Сейчас второй отряд бандитов как раз перебирался через ограду дворца: не похоже, что внутри всё прошло хорошо. Скорее совсем наоборот.
— Они?
— Они. Капитана ни с кем не спутаешь.
Небольшая группа людей вышла из ворот. Похоже, Шеймус был ранен, но всё-таки шёл сам: его только поддерживали Ангус и кто-то другой. Узнал Алим и чернокожего телохранителя капитана: тот нёс на руках тяжело раненого солдата.
Как и следовало ожидать, убить их не смогли.
Насколько Алим мог судить, отец до последнего момента раздумывал, пустить ли на это дело людей с горы или толпу недавних заключённых, изначально предназначенных для чего-то совсем другого. В каждом из двух случаев скорее предполагался разный результат. Вероятно, Усман принял решение именно по тем причинам, которые ранее излагал.
«Любая ситуация будет выгодна нам. Но всё же лучше, если его не убьют, чем наоборот»
Бандитам неплохо заплатили и пообещали все богатства дворца. Они толком не знали, с кем предстоит иметь дело — исход логичен. Впрочем, сам преступники едва ли сильно сожалели о результате: сейчас добро из богатого дома интересовало их больше всего.
— Убиваем? — спросил невысокий мужчина с большой плешью.
— Нет. Действуем так, как велел отец: раз капитан выбрался из дворца — теперь мы за него.

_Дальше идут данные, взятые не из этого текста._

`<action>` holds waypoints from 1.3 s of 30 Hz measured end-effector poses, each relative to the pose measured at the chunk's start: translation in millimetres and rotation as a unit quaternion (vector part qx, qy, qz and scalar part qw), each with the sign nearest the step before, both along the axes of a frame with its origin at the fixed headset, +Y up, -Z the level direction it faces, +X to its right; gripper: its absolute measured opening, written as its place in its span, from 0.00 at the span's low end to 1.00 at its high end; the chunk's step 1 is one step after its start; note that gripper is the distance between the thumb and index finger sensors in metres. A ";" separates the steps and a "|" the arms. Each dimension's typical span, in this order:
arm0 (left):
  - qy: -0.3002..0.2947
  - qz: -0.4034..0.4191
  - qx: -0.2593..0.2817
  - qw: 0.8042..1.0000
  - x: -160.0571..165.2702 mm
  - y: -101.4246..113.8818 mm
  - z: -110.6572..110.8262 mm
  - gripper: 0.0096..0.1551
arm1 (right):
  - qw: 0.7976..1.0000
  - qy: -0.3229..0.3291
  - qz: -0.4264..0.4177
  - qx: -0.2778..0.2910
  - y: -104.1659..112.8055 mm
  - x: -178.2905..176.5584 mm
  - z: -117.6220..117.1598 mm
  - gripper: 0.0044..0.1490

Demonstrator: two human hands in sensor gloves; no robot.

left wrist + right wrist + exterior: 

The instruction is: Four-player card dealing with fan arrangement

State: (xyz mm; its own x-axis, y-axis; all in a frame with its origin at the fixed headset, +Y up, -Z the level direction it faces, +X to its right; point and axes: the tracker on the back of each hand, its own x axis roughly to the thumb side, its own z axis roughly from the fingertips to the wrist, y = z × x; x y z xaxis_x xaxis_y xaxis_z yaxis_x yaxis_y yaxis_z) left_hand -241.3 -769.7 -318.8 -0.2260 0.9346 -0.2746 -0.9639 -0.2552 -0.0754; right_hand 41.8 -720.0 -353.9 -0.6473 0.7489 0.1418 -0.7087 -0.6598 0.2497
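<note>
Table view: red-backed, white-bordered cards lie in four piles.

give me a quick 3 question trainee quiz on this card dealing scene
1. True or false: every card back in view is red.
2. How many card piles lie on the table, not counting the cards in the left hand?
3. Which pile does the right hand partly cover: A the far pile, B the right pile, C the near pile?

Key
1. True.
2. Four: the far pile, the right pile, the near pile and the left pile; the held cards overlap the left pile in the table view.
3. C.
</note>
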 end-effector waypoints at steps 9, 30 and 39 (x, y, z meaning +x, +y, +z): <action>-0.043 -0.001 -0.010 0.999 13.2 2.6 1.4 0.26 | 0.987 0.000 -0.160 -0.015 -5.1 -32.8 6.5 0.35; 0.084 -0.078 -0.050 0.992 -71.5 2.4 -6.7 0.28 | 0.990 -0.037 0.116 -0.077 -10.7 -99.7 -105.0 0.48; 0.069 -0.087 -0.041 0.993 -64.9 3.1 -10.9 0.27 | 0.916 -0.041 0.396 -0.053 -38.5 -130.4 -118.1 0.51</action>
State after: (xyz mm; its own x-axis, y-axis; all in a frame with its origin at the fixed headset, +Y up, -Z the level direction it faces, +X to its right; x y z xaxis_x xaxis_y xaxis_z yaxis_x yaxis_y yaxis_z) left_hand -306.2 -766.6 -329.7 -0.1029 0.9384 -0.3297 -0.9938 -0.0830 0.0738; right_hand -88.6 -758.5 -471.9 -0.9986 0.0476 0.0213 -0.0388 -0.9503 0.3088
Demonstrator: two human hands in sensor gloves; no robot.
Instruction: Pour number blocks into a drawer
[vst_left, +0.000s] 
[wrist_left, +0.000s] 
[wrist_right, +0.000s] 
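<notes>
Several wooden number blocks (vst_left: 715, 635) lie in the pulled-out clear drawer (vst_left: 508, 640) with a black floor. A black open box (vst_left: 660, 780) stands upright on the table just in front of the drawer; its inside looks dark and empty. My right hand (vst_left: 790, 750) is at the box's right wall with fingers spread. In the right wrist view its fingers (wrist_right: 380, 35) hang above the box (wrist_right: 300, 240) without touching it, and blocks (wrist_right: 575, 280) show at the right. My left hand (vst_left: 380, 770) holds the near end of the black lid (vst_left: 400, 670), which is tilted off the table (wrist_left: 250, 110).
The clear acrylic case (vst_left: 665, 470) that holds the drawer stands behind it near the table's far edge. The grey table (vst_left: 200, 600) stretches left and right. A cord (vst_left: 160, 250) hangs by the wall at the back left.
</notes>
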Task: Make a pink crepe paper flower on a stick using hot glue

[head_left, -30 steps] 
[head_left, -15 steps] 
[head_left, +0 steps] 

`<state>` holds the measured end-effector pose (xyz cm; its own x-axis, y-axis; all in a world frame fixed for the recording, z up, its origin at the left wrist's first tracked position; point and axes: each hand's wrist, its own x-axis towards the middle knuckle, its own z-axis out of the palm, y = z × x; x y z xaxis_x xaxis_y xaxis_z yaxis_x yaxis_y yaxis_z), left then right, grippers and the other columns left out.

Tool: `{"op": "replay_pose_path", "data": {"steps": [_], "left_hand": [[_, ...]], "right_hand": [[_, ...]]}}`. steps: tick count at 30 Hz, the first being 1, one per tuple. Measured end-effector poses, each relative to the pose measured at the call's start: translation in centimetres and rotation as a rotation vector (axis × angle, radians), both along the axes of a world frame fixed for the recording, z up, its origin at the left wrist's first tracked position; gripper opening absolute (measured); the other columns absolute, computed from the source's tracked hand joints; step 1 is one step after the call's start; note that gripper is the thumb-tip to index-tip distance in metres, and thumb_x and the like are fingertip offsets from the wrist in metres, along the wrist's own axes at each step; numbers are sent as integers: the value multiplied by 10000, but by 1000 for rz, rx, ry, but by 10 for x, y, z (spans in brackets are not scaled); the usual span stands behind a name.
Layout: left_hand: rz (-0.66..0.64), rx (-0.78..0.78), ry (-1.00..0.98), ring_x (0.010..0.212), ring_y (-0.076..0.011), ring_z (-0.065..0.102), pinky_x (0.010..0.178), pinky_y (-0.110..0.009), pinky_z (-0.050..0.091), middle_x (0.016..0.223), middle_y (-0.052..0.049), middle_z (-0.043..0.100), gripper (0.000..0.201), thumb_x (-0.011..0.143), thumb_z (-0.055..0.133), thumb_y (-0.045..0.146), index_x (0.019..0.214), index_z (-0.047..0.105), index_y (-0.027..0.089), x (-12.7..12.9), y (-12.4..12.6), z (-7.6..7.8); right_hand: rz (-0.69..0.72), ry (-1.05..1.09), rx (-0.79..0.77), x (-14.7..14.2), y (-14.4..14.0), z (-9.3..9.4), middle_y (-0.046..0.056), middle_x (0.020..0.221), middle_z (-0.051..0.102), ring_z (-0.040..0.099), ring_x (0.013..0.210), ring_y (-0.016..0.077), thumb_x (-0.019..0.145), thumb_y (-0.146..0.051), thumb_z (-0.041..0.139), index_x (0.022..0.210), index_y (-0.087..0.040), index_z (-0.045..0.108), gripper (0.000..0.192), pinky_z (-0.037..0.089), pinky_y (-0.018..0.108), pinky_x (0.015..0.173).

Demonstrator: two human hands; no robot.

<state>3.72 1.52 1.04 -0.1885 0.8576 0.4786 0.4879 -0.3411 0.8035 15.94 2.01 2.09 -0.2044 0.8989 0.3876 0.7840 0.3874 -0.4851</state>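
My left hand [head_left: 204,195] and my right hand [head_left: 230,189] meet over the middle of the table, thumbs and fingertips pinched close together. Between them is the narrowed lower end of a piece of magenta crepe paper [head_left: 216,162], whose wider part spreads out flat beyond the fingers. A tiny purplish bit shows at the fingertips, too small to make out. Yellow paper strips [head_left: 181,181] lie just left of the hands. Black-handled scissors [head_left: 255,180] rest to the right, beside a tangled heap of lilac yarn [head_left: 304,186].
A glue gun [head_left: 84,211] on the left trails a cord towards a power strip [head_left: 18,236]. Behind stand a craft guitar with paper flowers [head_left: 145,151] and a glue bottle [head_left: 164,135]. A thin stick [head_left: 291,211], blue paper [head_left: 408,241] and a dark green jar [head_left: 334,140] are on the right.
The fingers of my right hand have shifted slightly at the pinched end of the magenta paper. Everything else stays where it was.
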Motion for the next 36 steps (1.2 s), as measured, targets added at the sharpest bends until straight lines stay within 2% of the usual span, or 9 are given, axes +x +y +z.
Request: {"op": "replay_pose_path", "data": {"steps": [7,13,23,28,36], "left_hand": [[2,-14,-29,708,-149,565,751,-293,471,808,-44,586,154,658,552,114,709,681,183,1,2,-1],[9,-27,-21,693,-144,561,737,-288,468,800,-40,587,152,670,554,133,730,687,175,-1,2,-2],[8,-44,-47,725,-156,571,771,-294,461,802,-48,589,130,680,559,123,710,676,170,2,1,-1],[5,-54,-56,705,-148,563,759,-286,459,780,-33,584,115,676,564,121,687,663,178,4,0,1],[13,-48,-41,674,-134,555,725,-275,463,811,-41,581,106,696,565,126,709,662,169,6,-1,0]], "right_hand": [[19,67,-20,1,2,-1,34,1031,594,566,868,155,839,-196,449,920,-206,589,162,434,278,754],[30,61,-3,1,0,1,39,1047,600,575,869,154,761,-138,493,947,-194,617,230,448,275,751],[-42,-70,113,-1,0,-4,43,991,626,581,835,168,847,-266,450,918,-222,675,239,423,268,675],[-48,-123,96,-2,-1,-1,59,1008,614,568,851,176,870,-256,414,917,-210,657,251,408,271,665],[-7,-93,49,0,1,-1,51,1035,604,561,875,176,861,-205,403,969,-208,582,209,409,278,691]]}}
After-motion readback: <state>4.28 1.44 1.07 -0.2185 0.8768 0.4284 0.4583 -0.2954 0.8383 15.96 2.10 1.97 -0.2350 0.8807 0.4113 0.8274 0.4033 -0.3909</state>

«Мудрец вовремя встаёт на сторону того, кто сам побеждает»
Если быть честным — Алим порадовался, что повернулось всё именно так.
Наёмники брели по пустой улице в сторону порта. Алим пересчитал их: десять человек, включая раненого. И это люди из лучших в отряде: случайная группа рассеянных вокруг бандитов им не особо страшна.
— Женщины с ним нет.
— Рыжей?
— Да, той самой.
— Убили? Сбежала?
— Это как раз и нужно выяснить. Если убежала, то твои люди вокруг могли её заметить. В любом случае мы должны выяснить, что с ней. Сейчас это важно. Капитан точно будет её искать.
— Понял. — плешивый кивнул. — Сейчас узнаем. Раз мы за них, то идём встречать?
— Нет, их встретят другие. Об этом уже позаботились. Как дела на улицах, есть вести?
— Всё по плану. Начинается!
Алим потёр руки. Он был доволен собой. Он оправдывал надежды отца. Город стоял на пороге катастрофы, в которой роду ар-Малави предстоит быть немало повинным — но раз отец решил так, то это правильно. Это выгодно.
Интересно, Сулим уже знает обо всём? Радуется?
Если знает, то наверняка радуется. Что же… на эту тему Усман сказал коротко, однако совершенно исчерпывающе. «Падающего толкни».
До утра упадут многие, но точно не семья Алима. Она, как обычно, врастёт в мураддинскую землю крепче прежнего. Юноша более-менее понимал план, и только один аспект до сих пор вызывал у него сильное любопытство.
Как со всем этим связана Балеария?
***
Ирме было трудно уследить за событиями последующих минут.
Её отнесли в дом на руках. Гретель заматывала раны лимландки прямо поверх порванного платья. Кругом было полно людей в оранжево-красном — десятки, наверное, но Ирма сейчас никого не узнавала. Руки тряслись, горло пересохло, и она бы плакала — но было уже нечем.
На улице кто-то дул в трубу, играя сигнал тревоги. Почти сразу тем же звуком отозвались: одна труба, другая, третья. Все наёмники, что жили в районе порта, должны сейчас двинуться сюда. Изо всех его концов. Новобранцев за пределами лагеря не было: тут каждый хорошо знает, что делать при случае.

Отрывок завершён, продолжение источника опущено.